It is a victory for democracy that the Congress Government has made a volte-face and failed in in its authoritarian crackdown on peaceful protest. The crackdown, reminiscent of the days of Emergency, sought to redefine democracy; the volte-face gives immense hope that when people stand up in defense of democratic rights and against wrong policies, authoritarianism can be defeated. This historic occasion has to be seized to actualize effective institutional mechanisms to curb corruption at all levels and in all spheres through popular and determined protest actions.
The authoritarianism of the Congress Government emanates from its anti-people policies. The lack of political will to confront corruption is related to the coalescence of dominant political and business interests.
It is this coalescence that seeks to commercialise public funded higher education, impervious to its disastrous effect on equity, quality and independent thinking, only in order to facilitate profitability for private education business, domestic and foreign. This policy of commercialization of public institutions and privatisation of the higher education sector is at the root of a disastrous restructuring of academic programmes and institutions as well as teachers’ role in determining the contour and character of education and their service conditions.
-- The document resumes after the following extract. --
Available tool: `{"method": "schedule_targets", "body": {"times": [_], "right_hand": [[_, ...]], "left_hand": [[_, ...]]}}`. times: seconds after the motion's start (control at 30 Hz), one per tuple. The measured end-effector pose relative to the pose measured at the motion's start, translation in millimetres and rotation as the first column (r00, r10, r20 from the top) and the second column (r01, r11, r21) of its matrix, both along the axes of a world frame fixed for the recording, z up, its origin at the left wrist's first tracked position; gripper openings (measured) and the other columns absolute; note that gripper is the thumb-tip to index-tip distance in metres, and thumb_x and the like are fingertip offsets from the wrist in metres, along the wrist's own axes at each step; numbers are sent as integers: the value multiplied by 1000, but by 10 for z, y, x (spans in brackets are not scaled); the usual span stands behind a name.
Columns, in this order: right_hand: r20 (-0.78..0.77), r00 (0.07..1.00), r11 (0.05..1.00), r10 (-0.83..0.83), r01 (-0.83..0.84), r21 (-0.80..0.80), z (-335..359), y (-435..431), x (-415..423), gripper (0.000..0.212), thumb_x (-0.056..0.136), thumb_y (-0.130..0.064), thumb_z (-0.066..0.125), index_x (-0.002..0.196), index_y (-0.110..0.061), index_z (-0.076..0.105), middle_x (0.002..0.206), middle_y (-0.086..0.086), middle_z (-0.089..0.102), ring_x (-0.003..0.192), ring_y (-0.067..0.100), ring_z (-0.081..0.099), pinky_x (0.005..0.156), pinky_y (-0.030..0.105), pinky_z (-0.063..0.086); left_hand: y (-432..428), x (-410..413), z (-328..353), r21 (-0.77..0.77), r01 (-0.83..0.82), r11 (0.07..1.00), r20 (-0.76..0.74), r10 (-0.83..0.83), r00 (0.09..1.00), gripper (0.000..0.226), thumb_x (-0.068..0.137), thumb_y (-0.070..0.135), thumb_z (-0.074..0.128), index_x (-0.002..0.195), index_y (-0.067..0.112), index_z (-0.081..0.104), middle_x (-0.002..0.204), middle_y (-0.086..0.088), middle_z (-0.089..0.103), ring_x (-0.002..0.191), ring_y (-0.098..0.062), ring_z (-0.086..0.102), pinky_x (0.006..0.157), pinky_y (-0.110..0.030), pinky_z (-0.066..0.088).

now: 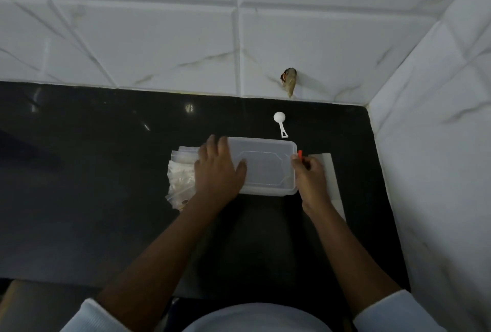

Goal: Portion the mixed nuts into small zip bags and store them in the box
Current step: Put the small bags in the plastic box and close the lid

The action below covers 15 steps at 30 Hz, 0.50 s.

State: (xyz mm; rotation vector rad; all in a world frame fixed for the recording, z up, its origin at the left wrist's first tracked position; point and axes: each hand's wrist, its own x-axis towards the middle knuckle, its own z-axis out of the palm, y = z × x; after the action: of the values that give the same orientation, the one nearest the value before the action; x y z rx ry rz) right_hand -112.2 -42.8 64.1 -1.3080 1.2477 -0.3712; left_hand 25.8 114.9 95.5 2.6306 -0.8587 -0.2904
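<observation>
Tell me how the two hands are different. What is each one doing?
The left hand lies flat and spread on the lid of the clear plastic box, while the right hand is curled at the box's right end. The left hand holds nothing; the right hand's fingers pinch the red clip there. The left hand partly covers the zip bags; the right hand sits over the white paper. Both touch the box.

Materials and finishes on the table

Table [93, 172]: black stone, glossy. Box [265, 167]: frosted translucent plastic, smooth. Bags [180, 177]: thin clear plastic, crinkled. Scoop [280, 122]: white plastic, smooth. Wall tiles [159, 39]: white, marble-veined, satin. Sleeves [398, 313]: pale cloth.
</observation>
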Motion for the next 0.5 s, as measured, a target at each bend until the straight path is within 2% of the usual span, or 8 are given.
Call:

The cynicism of the Government personified in Kapil Sibal has been exposed during the anti-corruption struggle. While, at the behest of the MHRD, the present Vice-Chancellor of the Delhi University has outdone his predecessor in forcing through changes in academic programmes without allowing academic debate and dissent, Kapil Sibal refuses to intervene, ironically, citing his alleged respect for University autonomy exactly the same way as he respected the autonomy of the Delhi Police in laying down conditions for protest against corruption. The present wave of protests gives us strength to intensify resistance to the Government policy towards education. A sustained struggle against Government policy is both required and possible. We are sure that the media will not uncritically accept duplicitous, vacuous and diversionary pretensions of the Government on policy issues and facilitate a debate on the serious issues involved.